Aug 2014: Tracy, Thalia and Tabatha Martin and Katherine Xian, executive director for the Pacific Alliance to Stop Slavery testified at the Committee on Zoning and Planning public hearing.
January, 2015: With Pono Soap's proceeds, Xian is trying to establish housing subsidies for these at-risk families, to help them find a home and then help them pay the rent.
So far, Xian has helped one family find housing not far from their previous encampment. Tabitha Martin told HuffPost that she, her husband, Tracy, and their three-year old daughter, Talia, were evicted from their apartment a year and a half ago when Tracy was let go from his job as a restaurant manager. He had recently suffered a heart attack.
A friend of Tracy's had lived in the homeless encampment in Kakaako, so they figured they would stay there until things were sorted out. But because of Honolulu's strict street sweeping policies, Tracy's identification and birth certificate were taken, which made it more difficult to get a job or apply for services from Honolulu's Institute for Human Services.
Now that they're in a home, Tabitha told HuffPost, the future looks "a lot more possible now." While Tabitha works as a parking attendant at a community center, Tracy stays home to care for Talia and is looking for another job.
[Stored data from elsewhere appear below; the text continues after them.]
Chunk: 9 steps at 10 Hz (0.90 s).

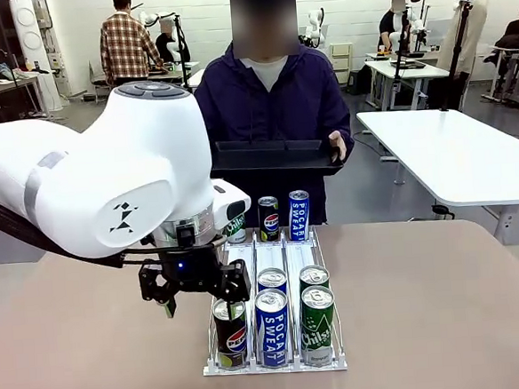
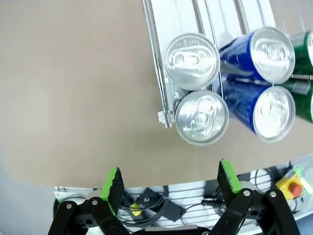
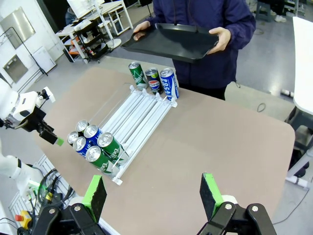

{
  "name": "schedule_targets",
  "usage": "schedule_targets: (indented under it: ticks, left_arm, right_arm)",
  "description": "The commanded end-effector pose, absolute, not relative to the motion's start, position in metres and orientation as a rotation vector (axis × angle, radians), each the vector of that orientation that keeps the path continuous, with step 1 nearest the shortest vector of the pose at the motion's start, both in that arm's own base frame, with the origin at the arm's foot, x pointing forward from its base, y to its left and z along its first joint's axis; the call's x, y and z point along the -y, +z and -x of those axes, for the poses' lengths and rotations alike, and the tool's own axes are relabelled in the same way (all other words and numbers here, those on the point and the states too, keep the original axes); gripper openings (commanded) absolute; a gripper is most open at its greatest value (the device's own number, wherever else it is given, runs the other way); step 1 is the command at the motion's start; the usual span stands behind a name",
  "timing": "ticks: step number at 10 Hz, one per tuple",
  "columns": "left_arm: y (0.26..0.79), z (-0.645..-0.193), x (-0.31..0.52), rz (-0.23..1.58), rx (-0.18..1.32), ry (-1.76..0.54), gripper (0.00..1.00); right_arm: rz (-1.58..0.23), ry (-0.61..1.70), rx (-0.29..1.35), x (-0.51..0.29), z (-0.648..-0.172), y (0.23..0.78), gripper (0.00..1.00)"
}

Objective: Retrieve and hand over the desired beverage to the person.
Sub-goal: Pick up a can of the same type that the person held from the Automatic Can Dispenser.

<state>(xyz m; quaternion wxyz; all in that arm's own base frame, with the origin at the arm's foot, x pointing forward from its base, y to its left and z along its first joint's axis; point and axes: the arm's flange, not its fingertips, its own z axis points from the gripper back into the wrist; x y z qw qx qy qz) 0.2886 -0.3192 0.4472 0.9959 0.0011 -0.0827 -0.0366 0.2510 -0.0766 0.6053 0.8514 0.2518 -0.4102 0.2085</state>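
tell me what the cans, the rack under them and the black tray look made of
Cans: likely aluminium, shiny bare tops with pull tabs, glossy printed sides. Rack: white plastic or painted metal, smooth rails; unclear which. Tray: probably plastic, matte black with a moulded rim.

You see blue cans (image 1: 272,327), green cans (image 1: 318,326), a black can (image 1: 231,339), a white rack (image 1: 254,368), a tan table (image 1: 445,306); the person (image 1: 271,105) wears a navy jacket (image 1: 311,102), the tray (image 1: 275,156) is black.

White arm (image 1: 89,171), black green-padded tool (image 2: 169,170)
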Motion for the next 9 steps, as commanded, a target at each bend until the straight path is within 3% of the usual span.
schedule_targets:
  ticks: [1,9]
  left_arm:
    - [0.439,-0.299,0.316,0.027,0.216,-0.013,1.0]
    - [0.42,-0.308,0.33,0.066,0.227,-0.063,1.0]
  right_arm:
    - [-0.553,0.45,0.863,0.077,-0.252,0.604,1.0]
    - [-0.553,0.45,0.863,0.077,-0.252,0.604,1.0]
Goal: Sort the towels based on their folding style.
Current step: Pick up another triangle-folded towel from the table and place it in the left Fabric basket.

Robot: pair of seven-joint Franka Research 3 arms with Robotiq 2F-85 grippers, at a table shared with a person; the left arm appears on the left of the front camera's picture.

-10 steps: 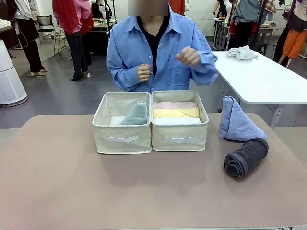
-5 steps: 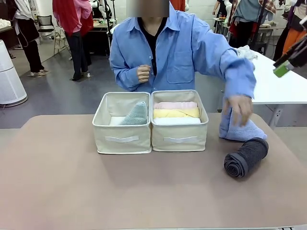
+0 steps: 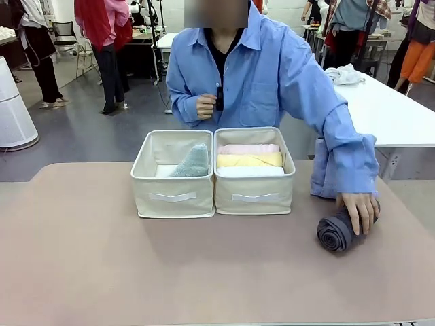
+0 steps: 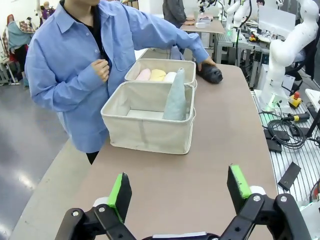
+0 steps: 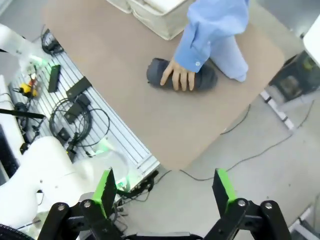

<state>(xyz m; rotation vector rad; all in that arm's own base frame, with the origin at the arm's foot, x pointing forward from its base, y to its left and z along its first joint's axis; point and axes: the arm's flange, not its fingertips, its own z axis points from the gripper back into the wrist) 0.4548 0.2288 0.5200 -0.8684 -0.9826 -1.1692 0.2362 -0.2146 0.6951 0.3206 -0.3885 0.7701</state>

"I really want to pay back [Xian's] organization when I'm able to," Tabitha said.
July, 2015: Tabitha Martin, who has lived in the Kakaako encampment for two years with her husband and three-year-old daughter....
Martin said she and her husband try to police the area, but some things are out of their control.
“No matter where you’re from, you’re going to have some bad seeds,” Martin said in an interview. “We just try to make it livable for everyone.”
Martin said her family lived in an apartment until her husband had a heart attack and lost his job. She hopes they can stay in the encampment long enough to save up money to live in an apartment again.